» Exercise directions
Could you copy each line of the entries that contains "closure"?

------------------------------

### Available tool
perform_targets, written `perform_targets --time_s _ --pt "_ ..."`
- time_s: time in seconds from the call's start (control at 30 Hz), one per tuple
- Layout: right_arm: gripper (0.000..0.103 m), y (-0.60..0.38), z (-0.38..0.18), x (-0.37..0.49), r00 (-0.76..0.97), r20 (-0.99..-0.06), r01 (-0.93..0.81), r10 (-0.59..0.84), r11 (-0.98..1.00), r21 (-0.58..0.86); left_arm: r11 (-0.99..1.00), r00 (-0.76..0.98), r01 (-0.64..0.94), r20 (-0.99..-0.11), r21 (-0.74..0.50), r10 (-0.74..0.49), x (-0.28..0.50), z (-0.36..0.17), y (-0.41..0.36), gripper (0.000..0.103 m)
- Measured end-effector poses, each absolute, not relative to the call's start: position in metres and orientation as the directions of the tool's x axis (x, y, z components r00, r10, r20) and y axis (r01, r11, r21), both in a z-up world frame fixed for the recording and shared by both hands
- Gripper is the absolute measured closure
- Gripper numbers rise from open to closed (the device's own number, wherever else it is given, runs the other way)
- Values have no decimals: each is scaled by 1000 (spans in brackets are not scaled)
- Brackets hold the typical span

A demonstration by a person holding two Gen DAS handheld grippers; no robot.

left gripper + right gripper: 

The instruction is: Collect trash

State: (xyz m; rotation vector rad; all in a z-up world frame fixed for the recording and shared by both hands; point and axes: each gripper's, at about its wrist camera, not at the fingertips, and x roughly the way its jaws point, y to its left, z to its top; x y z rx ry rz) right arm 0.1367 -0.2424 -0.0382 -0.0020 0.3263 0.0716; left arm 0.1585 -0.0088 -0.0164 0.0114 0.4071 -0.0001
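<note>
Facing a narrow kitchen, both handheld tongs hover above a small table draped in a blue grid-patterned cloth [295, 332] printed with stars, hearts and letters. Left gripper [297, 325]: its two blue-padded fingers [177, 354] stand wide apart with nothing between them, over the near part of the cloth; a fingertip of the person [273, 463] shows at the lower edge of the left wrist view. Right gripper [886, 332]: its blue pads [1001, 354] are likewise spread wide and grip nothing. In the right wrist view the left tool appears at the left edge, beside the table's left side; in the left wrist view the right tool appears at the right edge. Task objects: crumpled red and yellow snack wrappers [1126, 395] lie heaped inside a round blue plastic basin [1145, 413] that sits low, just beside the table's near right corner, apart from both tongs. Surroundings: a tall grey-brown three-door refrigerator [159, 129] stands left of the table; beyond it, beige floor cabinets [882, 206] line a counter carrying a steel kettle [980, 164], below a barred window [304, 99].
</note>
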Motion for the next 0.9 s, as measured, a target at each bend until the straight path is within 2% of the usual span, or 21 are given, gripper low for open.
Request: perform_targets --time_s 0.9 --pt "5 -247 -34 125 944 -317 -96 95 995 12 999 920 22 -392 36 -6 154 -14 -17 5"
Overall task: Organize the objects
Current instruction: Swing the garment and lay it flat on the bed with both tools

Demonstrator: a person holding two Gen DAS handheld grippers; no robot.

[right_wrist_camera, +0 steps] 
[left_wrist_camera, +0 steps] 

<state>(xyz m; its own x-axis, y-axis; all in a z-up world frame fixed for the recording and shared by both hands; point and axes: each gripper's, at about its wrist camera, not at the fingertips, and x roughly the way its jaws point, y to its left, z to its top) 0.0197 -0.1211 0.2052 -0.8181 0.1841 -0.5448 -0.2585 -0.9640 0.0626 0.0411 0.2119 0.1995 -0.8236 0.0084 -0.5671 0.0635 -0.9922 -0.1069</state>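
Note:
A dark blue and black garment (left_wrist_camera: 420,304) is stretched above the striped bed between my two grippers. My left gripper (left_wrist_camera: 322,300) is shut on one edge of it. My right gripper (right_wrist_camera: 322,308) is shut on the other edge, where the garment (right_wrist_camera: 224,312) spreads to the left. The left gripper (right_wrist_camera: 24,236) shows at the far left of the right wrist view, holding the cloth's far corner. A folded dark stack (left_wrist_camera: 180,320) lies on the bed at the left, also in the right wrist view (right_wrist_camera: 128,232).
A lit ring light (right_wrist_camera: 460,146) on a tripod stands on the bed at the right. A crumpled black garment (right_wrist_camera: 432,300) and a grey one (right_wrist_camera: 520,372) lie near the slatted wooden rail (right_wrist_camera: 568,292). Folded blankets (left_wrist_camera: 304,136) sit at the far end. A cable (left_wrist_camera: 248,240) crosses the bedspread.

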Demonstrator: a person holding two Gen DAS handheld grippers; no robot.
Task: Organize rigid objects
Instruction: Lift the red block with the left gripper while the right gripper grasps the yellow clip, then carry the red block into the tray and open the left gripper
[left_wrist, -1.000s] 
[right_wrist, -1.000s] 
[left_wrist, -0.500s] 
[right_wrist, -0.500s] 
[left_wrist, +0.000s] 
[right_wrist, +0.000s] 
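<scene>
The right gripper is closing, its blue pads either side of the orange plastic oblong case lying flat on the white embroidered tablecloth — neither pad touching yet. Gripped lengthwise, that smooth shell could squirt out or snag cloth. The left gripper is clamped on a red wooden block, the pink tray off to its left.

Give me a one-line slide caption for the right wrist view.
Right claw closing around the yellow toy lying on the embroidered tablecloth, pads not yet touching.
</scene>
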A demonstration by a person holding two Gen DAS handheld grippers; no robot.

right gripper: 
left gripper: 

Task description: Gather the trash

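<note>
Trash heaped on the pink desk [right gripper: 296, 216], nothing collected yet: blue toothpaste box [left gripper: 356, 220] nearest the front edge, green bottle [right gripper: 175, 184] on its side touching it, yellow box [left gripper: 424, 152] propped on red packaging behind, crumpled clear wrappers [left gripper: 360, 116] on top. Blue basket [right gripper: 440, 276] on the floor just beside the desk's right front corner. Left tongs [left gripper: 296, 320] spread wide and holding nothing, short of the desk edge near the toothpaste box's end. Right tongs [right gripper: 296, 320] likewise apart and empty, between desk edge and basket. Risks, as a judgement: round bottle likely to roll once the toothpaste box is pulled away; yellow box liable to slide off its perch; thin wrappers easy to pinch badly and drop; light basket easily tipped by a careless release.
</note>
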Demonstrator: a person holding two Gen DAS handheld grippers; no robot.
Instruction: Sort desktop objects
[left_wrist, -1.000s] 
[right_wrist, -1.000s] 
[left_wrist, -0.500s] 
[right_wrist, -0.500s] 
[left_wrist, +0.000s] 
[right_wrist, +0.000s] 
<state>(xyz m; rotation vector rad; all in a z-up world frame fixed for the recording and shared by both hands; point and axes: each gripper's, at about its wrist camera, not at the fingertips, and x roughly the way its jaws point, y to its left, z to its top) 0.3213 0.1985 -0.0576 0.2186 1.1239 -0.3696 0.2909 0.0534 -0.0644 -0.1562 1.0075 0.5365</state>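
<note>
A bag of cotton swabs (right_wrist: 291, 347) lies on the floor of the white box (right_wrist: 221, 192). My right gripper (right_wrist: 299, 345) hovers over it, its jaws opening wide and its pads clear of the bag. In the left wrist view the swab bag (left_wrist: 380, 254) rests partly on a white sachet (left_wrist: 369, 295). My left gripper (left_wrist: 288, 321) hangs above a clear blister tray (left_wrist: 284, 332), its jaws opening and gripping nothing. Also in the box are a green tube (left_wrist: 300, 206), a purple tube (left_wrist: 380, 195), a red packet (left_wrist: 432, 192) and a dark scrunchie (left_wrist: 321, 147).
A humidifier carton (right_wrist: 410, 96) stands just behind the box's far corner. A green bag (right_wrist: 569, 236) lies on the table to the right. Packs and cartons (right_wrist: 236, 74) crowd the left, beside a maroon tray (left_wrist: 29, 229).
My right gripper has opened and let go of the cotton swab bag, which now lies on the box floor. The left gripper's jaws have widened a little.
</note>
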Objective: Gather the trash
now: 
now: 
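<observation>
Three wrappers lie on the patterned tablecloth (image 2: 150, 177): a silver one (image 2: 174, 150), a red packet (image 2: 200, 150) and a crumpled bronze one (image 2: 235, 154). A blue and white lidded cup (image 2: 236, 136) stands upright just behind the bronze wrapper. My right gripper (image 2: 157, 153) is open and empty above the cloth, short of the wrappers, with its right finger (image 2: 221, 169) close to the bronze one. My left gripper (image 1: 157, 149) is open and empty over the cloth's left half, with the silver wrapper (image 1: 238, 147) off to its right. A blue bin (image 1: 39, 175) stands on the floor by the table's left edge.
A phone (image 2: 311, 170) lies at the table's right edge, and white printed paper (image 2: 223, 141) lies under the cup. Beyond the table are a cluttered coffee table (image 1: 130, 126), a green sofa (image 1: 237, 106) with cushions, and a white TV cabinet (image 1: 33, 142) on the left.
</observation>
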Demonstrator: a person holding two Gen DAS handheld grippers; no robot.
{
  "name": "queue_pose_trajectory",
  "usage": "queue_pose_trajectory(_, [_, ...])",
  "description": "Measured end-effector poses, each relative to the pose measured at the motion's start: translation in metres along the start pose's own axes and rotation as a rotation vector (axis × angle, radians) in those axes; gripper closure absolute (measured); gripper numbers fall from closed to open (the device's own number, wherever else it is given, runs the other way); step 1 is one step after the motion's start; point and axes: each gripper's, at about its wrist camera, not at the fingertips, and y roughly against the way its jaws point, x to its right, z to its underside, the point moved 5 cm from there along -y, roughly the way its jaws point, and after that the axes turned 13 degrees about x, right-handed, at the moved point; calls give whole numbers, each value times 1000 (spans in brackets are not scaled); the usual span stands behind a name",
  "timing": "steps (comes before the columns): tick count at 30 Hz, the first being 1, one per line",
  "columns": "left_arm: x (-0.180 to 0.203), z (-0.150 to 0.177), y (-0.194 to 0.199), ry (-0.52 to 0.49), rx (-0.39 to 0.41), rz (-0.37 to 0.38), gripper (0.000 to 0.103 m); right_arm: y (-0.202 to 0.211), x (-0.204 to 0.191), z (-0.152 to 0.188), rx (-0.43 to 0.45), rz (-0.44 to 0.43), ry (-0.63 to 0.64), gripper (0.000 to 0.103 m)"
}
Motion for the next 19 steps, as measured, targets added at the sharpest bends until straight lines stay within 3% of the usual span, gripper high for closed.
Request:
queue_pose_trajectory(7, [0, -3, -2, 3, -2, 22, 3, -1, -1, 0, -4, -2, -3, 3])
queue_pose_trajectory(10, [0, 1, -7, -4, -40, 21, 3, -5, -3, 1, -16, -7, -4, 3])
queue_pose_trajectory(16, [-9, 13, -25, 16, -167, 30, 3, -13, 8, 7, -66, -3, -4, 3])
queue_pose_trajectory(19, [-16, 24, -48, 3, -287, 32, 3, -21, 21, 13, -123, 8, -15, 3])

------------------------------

» Solution to the problem
- Gripper is the absolute measured closure
  "description": "Measured end-effector poses, each relative to the pose measured at the motion's start: translation in metres along the start pose's own axes and rotation as a rotation vector (axis × angle, radians) in those axes; gripper closure absolute (measured); gripper numbers fall from closed to open (the device's own number, wherever else it is given, runs the other way); step 1 is one step after the motion's start; point and axes: each gripper's, at about its wrist camera, not at the fingertips, and y roughly against the way its jaws point, x to its right, z to its underside, the point moved 5 cm from there along -y, roughly the way its jaws point, and after that the axes turned 13 degrees about x, right-handed, at the moved point; calls give whole numbers, each value times 1000 (spans in brackets are not scaled); the usual span stands behind a name",

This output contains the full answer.